Update: Eureka City Council Approved Allowing Betty Chinn to Open Temporary Homeless Shelter for Women and Families

Posted By on Wed, Apr 22, 2020 at 1:09 PM

The Betty Kwan Chinn Day Center for the homeless. - FILE
  • File
  • The Betty Kwan Chinn Day Center for the homeless.

Update: The Eureka City Council unanimously approved a resolution Tuesday to add a retail building across the street from the Betty Kwan Chinn day center to its 2016 Shelter Crisis Declaration, paving the way for its conversion into a temporary shelter for women and families.
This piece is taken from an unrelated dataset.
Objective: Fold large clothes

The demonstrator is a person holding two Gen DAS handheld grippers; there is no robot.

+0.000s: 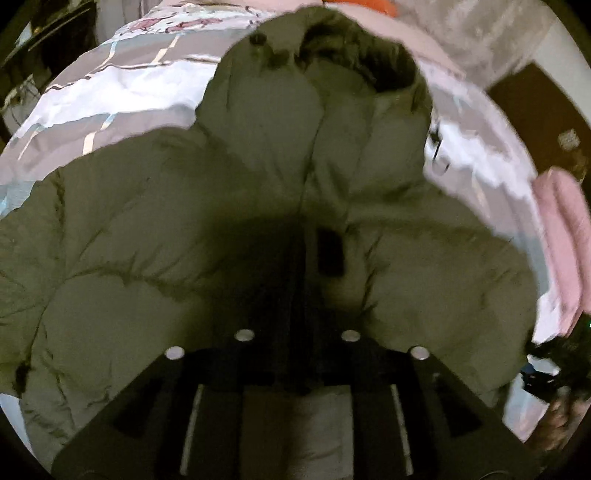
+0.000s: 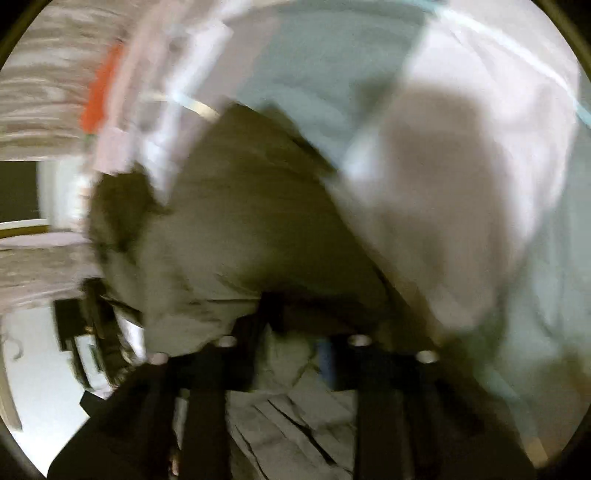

Before the shelter opens, the Betty Chinn Foundation must add another restroom and shower to the building. The foundation also has to change the entrance of the building to its C Street side, directly across the street from the foundation’s existing day center so as not to disturb other businesses on Seventh Street. 


Chinn says she has to talk to her partners about funding before starting the renovations, adding that as of right now she doesn’t have enough money to proceed with the renovations.  


Chinn and the city of Eureka are hoping the shelter opens next month, so families who impacted by the COVID-19 pandemic can have a safe place to stay.  


Those in need of shelter can contact the Betty Kwan Chinn Day Center at 407-3833.  


To make a donation to the Betty Kwan Chinn Foundation, visit the website here to donate online or mail a check to Betty Chinn’s Homeless Fund, P.O. Box 736, Eureka, CA 95502.  

Previous: The Eureka City Council will consider adopting a resolution tomorrow that would expand the Shelter Crisis Declaration it enacted in 2016 to allow Betty Chinn to establish a temporary women and families shelter across the street from her day center at 205 Seventh St.

The retail building would be converted into a shelter to allow for “20 people in one bedroom assignments,” according to the staff report, and will be operated by the Betty Kwan Chinn Foundation.

Betty Chinn told the Journal that there are quite a few people who have come to her center looking for shelter as they have been impacted by the COVID-19 pandemic and have nowhere else to go. The new building, she said, would allow them to help people needing a place to stay.

“During this time, people need a safe place to stay, a safe place to be quarantined,” Chinn says. “I want to protect people as best as I can.”

Chinn says that her shelters take serious precautions when it comes to taking in new clients. She says that new residents for her shelters are quarantined for 14 days before they are able to roam the grounds freely, and that she also takes resident’s and staff’s temperature twice daily. If the new shelter is approved, she says she will be taking the same precautions there.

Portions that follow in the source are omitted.